To quote Mr. J. Glancy Jones, in his able defense of this item of the Appropriation Bill brought in by his Committee, would occupy too much space here; but the spicy debate between Messrs. Nichols, Kelly, and Washburne cannot be entirely omitted in a memoir of Mr. Kelly’s life.
Mr. Nichols: “I cannot take my seat without paying a just tribute to the late Mr. Marcy, and Mr. Flagg, who had charge of the preparation of the volume known as the ‘Commercial Relations.’ I would enquire of the gentleman (Mr. J. Glancy Jones) whether the former Superintendent did not resign his office under the express declaration that a discharge of the duties of the office was no longer necessary; and whether after that, and during this year, a successor was appointed?”
Mr. J. Glancy Jones: “I do not know what induced the gentleman alluded to to resign the office.”
Mr. Kelly: “I have made some enquiry on this subject, and from the best information I could get, I learned that Mr. Flagg was compelled to resign because there were charges made against him, to the effect that he had employed women ostensibly at four dollars a day, and only paid them at two dollars a day, requiring their receipts for four dollars a day. This fact was ascertained by the gentleman who represents the Committee on Commerce of the Senate. When he found that such was the case, he went to the State Department and said, that if Mr. Flagg was not turned out of that office, he would expose the matter to the country. This was the reason that Mr. Flagg was compelled to resign. So far as the Bureau itself is concerned, every gentleman knows that there is no Bureau in the Government that has been so effective in giving the country valuable statistical information. But Mr. Flagg being compelled to resign, now comes to Congress, and makes the effort to abolish a Bureau which has been of so much benefit to the country.”

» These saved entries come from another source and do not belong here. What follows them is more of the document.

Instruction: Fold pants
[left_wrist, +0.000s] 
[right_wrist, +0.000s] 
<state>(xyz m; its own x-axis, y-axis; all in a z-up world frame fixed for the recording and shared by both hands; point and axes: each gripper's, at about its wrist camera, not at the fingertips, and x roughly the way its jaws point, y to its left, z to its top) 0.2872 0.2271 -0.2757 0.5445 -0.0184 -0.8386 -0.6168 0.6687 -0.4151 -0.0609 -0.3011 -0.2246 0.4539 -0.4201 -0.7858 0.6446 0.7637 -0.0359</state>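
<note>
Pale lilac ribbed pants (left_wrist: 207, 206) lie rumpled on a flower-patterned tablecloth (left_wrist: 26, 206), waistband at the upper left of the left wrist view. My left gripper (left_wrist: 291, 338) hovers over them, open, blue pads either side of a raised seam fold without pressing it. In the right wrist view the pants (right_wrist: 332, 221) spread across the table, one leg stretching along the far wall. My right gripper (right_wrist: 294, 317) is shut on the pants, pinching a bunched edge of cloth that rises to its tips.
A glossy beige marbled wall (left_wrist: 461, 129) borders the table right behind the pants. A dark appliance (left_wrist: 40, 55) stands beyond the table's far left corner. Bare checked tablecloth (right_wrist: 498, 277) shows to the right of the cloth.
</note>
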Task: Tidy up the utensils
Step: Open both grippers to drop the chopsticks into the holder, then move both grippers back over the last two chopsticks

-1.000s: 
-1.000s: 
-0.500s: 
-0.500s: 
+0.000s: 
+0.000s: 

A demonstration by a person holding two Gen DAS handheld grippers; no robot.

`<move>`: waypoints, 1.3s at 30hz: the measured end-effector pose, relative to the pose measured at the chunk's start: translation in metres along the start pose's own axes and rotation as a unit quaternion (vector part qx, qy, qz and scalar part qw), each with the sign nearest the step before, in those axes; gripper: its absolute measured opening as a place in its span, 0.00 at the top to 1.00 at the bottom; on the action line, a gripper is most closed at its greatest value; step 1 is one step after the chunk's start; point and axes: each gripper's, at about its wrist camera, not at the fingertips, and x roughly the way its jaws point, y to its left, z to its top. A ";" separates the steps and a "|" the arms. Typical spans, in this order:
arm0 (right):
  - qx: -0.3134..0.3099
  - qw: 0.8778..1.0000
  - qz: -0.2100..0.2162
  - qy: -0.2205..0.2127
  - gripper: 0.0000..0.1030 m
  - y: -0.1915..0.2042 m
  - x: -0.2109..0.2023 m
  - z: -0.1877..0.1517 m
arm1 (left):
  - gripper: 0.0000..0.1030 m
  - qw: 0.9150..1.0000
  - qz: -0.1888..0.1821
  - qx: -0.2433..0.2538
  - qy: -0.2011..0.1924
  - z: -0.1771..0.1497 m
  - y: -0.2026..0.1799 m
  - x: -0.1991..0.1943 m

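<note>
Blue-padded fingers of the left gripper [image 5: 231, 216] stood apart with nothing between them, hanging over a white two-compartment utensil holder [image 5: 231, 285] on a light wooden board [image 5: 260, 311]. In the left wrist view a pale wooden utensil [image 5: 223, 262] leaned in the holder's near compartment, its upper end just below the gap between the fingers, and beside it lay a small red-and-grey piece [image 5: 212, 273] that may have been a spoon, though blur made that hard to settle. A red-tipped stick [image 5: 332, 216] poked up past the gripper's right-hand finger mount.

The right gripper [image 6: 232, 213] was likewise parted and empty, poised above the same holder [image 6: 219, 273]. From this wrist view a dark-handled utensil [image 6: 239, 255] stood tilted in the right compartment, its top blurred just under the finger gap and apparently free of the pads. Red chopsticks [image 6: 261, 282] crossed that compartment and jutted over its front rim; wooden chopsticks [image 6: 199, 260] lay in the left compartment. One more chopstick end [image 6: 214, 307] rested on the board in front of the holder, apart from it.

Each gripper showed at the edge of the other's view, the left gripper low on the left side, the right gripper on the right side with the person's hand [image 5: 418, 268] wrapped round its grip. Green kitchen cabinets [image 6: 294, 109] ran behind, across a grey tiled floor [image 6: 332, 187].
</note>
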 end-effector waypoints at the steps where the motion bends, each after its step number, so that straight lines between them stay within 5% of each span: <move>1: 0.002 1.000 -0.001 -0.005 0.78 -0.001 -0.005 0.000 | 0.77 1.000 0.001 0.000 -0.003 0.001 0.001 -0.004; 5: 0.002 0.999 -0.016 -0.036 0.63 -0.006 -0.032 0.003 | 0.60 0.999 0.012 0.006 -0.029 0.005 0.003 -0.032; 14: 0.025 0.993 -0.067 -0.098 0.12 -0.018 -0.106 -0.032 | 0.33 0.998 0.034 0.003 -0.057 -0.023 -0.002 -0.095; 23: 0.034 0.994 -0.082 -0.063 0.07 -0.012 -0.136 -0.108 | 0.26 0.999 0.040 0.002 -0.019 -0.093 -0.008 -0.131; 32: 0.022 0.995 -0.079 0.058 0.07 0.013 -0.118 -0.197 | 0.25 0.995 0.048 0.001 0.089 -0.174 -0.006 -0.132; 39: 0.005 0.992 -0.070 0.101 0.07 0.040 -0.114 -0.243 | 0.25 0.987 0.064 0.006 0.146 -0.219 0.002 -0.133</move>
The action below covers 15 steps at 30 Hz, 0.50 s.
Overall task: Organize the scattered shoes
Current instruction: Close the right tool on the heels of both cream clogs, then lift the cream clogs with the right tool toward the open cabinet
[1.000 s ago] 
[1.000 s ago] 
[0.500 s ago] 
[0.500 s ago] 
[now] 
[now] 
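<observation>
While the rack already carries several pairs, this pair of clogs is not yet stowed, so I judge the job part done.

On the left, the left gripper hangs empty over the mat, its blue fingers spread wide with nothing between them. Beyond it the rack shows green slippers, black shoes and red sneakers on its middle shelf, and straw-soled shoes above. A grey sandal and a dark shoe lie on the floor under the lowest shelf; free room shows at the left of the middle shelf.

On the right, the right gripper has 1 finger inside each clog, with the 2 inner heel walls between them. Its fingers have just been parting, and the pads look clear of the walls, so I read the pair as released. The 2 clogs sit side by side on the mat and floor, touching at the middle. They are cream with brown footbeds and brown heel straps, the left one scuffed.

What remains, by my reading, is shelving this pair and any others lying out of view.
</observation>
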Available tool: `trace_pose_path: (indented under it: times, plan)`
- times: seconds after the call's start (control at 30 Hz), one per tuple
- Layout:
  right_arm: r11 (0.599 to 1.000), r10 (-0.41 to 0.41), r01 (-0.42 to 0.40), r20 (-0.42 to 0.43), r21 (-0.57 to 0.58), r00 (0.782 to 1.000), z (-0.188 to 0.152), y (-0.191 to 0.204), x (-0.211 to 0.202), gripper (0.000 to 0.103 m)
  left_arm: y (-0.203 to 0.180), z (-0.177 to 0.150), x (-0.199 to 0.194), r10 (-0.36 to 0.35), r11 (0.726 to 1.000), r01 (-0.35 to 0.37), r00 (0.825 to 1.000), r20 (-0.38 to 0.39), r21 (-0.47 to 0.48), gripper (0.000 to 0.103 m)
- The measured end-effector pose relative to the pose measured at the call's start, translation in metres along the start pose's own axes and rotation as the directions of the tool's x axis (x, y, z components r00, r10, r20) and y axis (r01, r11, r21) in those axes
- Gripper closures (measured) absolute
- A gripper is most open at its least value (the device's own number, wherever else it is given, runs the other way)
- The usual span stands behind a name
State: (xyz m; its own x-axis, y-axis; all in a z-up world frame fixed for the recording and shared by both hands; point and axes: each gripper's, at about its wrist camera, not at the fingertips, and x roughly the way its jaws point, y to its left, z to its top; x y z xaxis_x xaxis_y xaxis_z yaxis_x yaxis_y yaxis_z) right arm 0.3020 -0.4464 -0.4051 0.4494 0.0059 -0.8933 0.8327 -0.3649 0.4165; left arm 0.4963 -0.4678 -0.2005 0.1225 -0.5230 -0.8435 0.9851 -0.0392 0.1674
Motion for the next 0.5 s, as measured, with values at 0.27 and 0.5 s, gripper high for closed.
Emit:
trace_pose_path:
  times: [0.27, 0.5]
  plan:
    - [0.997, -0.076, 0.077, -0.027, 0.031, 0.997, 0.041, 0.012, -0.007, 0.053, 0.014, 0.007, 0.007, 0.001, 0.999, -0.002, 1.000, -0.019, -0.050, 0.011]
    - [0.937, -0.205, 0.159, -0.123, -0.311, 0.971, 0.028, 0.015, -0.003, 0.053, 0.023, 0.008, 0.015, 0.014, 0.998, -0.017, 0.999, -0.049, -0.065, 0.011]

Mr. Nichols: “I beg leave to say that so far as my action here is concerned, Mr. Flagg has nothing to do with it whatever. He has been connected with that Bureau, but I have spoken to him hardly half a dozen times.”
Mr. Nichols, but a few minutes before, had been extolling Flagg, and coupled his name with that of Secretary Marcy in what he called a “just tribute.” Now he wriggles out of the debate in the following amusing style:
Mr. Nichols: “I desire to conclude what I have to say. I wish the gentleman from New York to understand that, in reference to anything he may say about troubles in the Democratic camp which may have led to the removal of any of its children, I desire to enter into no discussion. I have nothing to do with it, then, or the difficulties of this happy family.”